Now X. earns her income as a freelance graphic designer. “But”, she says, “it has always been a source of frustration that I couldn’t study. My brothers did go to university. They are just as Islamic as I am, only it’s not visible.” Frustration is also apparent in the interview with Zeliha Sağlam (32). She studied in Malaysia and is about to leave for the USA to get her Master’s in economics. And after that? “I don’t know”, she answers. “I may have to work abroad, because in Turkey it’s hard to make a career wearing a headscarf. But I’m Turkish, I want to contribute to my own country. I am pro separation of state and religion, I am pro democracy, pro human rights. But all that doesn’t count, I’m only judged by my scarf.” According to these women, the secular establishment is mainly scared of losing its priviliged position to the rising Islamic middle class.

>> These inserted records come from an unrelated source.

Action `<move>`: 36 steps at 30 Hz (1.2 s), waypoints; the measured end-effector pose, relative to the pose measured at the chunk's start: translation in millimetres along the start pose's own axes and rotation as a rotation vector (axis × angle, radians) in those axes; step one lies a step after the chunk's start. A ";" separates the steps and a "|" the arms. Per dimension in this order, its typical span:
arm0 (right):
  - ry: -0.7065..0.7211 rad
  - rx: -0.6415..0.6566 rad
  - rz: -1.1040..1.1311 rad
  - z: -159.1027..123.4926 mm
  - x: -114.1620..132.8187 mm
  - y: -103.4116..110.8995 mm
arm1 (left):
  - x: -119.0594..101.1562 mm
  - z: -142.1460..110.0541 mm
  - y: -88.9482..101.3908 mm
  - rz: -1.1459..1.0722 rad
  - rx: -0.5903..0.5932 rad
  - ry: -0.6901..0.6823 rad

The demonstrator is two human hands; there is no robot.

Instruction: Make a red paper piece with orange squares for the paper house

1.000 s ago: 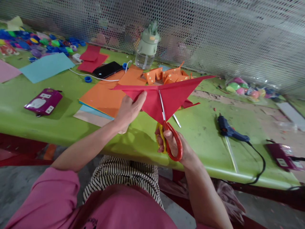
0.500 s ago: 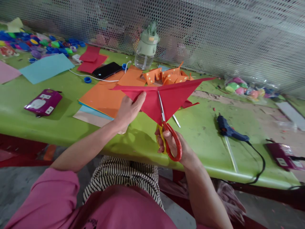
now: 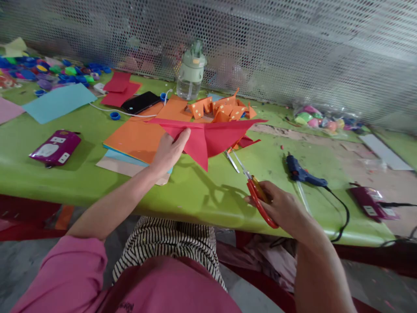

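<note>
My left hand (image 3: 171, 150) pinches a folded sheet of red paper (image 3: 215, 137) near its left end, thumb on top. The paper is held above the table, its lower point hanging down and its right part spreading out to the side. To the right, my right hand (image 3: 273, 202) grips scissors (image 3: 256, 191) with red and yellow handles. Their blades point up and to the left, apart from the paper. Just beyond the blades, another slim metal tool (image 3: 232, 161) lies on the table, partly hidden under red scraps.
Orange dotted paper pieces (image 3: 224, 108), a water bottle (image 3: 191, 71) and a black phone (image 3: 140, 102) are behind my hands. Stacked coloured paper (image 3: 130, 141) and a purple box (image 3: 55, 148) lie left. A glue gun (image 3: 304, 173) with a cord lies right, near another purple box (image 3: 373, 202).
My right hand has drawn the scissors away from the red paper, toward the lower right. The paper's right part has swung and opened out, while my left hand keeps hold of it.
</note>
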State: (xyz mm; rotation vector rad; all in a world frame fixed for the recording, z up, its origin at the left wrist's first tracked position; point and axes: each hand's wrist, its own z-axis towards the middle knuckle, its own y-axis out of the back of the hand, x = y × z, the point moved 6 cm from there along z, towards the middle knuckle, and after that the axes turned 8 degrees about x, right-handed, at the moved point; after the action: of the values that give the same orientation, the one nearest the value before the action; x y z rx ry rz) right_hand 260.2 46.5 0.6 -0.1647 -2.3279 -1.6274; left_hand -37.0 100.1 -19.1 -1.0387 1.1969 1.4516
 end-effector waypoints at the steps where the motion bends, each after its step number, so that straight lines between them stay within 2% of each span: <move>1: -0.072 -0.033 -0.053 2.4 -10.0 1.7 | 0.8 -0.2 1.7 -0.025 -0.035 0.013; 3: -0.193 -0.095 -0.167 9.5 -26.9 4.5 | 4.5 0.1 3.5 -0.055 -0.073 0.053; 4: -0.229 -0.120 -0.218 14.1 -33.6 5.4 | 7.4 0.7 1.2 -0.072 -0.034 0.087; 9: -0.259 -0.193 -0.359 28.4 -53.9 9.1 | 21.4 -6.2 -21.7 -0.099 0.339 0.284; 11: -0.215 -0.274 -0.395 22.7 -49.8 10.9 | 25.9 -13.4 -27.5 -0.073 0.403 0.350; 13: -0.095 -0.413 -0.390 11.7 -32.0 10.2 | 29.6 -18.7 -31.5 -0.057 0.407 0.378; 15: 0.118 -0.554 -0.363 0.3 -1.7 3.0 | 33.1 -21.4 -35.2 -0.063 0.406 0.389; 16: 0.242 -0.576 -0.374 -2.8 15.5 -4.8 | 34.9 -22.4 -36.3 -0.075 0.411 0.401; 18: 0.456 -0.531 -0.423 -2.3 45.7 -25.0 | 37.3 -25.2 -34.2 -0.099 0.425 0.451; 20: 0.596 -0.444 -0.422 4.8 63.2 -42.1 | 34.5 -33.2 -26.5 -0.048 0.490 0.531; 21: 0.637 -0.399 -0.407 9.6 66.9 -48.1 | 29.9 -40.1 -21.6 0.024 0.558 0.568; 23: 0.674 -0.327 -0.364 19.1 66.9 -54.5 | 14.9 -58.9 -13.5 0.250 0.768 0.613; 25: 0.685 -0.263 -0.323 26.0 62.4 -57.1 | -9.7 -72.2 -12.4 0.434 0.919 0.462; 26: 0.688 -0.241 -0.301 27.9 60.1 -57.3 | -24.4 -71.6 -13.0 0.519 0.876 0.300; 28: 0.691 -0.211 -0.262 29.4 56.8 -56.6 | -48.5 -65.0 -18.0 0.691 0.689 -0.054; 29: 0.693 -0.204 -0.248 29.1 55.9 -56.1 | -51.6 -62.5 -24.5 0.765 0.657 -0.173; 31: 0.695 -0.202 -0.226 27.3 54.6 -54.8 | -37.4 -55.9 -39.0 0.912 0.728 -0.226; 33: 0.706 -0.196 -0.200 24.7 53.2 -54.3 | -15.9 -51.1 -48.7 1.001 0.900 -0.199; 36: 0.732 -0.179 -0.149 21.5 50.6 -53.5 | -0.2 -49.2 -48.3 1.047 1.048 -0.144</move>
State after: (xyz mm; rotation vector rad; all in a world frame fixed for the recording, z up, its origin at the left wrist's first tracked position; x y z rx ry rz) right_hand 194.4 43.9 -38.8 0.4978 -1.6659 -1.5997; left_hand 12.4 54.7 -35.3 0.4951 2.1611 1.2150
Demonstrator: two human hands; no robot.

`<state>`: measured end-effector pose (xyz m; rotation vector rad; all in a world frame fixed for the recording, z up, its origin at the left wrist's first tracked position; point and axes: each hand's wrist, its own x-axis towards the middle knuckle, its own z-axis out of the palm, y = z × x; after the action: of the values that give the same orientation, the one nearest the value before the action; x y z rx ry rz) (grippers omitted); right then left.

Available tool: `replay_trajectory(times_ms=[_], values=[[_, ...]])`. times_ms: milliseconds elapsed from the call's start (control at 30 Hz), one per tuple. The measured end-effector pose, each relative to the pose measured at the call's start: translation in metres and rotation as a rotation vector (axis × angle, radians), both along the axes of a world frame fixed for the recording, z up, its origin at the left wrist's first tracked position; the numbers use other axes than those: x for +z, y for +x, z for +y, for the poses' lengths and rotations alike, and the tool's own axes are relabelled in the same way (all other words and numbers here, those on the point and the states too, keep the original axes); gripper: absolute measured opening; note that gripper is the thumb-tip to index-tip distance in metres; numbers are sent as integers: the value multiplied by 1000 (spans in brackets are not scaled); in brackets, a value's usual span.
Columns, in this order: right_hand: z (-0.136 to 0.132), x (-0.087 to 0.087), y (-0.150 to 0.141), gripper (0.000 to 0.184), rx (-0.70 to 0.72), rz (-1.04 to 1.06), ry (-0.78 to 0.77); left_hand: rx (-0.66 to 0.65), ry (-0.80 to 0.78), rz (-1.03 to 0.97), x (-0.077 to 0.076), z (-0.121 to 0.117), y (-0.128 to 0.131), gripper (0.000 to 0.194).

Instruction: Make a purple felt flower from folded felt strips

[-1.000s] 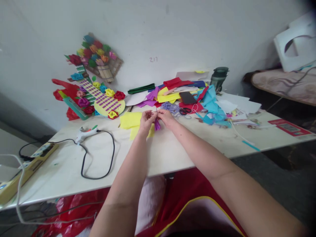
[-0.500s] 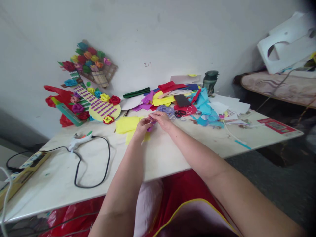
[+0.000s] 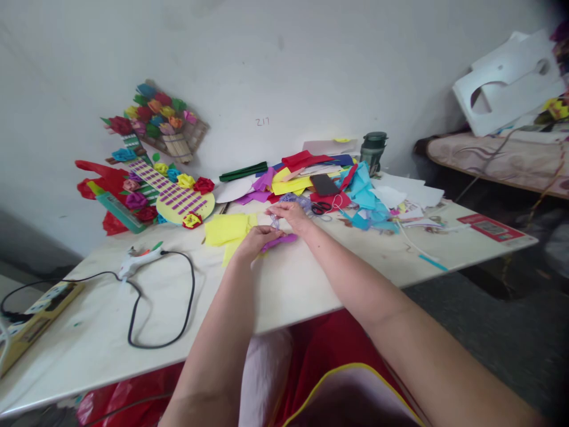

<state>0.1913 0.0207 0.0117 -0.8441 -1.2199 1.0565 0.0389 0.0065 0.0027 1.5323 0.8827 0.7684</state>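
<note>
My left hand (image 3: 256,242) is closed in a pinch on a piece of purple crepe paper (image 3: 283,240), held just above the table. My right hand (image 3: 290,214) is a little higher and farther right, its fingertips pinched on pale thread (image 3: 275,222) that runs down toward the purple paper. Where the thread meets the paper is partly hidden by my left fingers. Beside my left hand lies yellow crepe paper (image 3: 226,229). Behind my right hand are a lavender tangle of string (image 3: 297,199) and black scissors (image 3: 320,207).
A glue gun (image 3: 140,261) with a looped black cord and a power strip (image 3: 42,314) lie at the left. A guitar-shaped craft (image 3: 184,201) with paper flowers stands behind. Coloured paper, a phone (image 3: 324,184) and a green bottle (image 3: 372,152) are at the back right.
My hands have come apart: the left is lower, the right stays above. Pale thread now shows stretched between them, and more of the purple paper is visible. The view has shifted slightly.
</note>
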Motion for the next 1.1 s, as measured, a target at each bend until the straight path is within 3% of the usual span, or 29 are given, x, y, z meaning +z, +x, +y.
replay_trajectory(times_ms=[133,267,400,533,633,800,967,1100], values=[[5,2,15,28,-76,81,24,-174,-57,24,7,-7,1,28],[11,5,40,37,-241,45,-34,-155,-89,-120,7,-6,1,23],[12,6,62,37,-525,-471,-212,18,-167,-396,2,4,-2,17],[7,7,76,35,-770,-917,-351,299,-275,-698,1,15,-6,5],[5,6,82,35,-796,-1156,-397,462,-340,-834,3,18,-10,10],[6,0,84,36,-752,-1320,-518,403,-379,-900,6,15,-10,12],[5,-4,85,36,-783,-1358,-466,429,-421,-843,10,10,-6,11],[5,-4,86,35,-812,-1400,-454,377,-392,-801,10,10,-4,9]])
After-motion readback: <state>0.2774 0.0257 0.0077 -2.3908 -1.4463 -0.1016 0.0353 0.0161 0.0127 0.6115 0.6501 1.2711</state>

The other face of modern Turkey

Nilgün Yurdalan earlier this year drew up a declaration together with some other feminists. After a lot of discussion, they concluded that Islamic women were entitled to be supported in their struggle for more rights. The declaration, written in collaboration with some headscarved women, stated that from now on they would fight side by side for a full position in society for women wearing the headscarf. Yurdalan: “As feminists, we were never before confronted to this extent by our own beliefs. It confused me, and still many women from strict secular backgrounds are confused about this issue. In my talks with headscarved women, I became convinced that this is not a religious issue but a women’s issue and that headscarved women deserve the support of feminists. It is partly thanks to our struggle that they can also get permission from their families to study, to delay getting married and becoming a mother, to make their own choices. So how can we abandon them now?” The group hardly got any support: only 1,500 women signed it, all of them in the three biggest Turkish cities where in all more than ten million women live. Nilgün Yurdalan: “Unfortunately there’s only a few feminists who see women with a headscarf as the other face of modern Turkey.”

(Published in a slightly shortened version in feminist monthly magazine Opzij)

1 reply
  1. Tayyib Agha
    Tayyib Agha says:

    As a journalist, you should actually get around to researching what the word secular actually means. It means the state is neutral on matters of religion. That is all.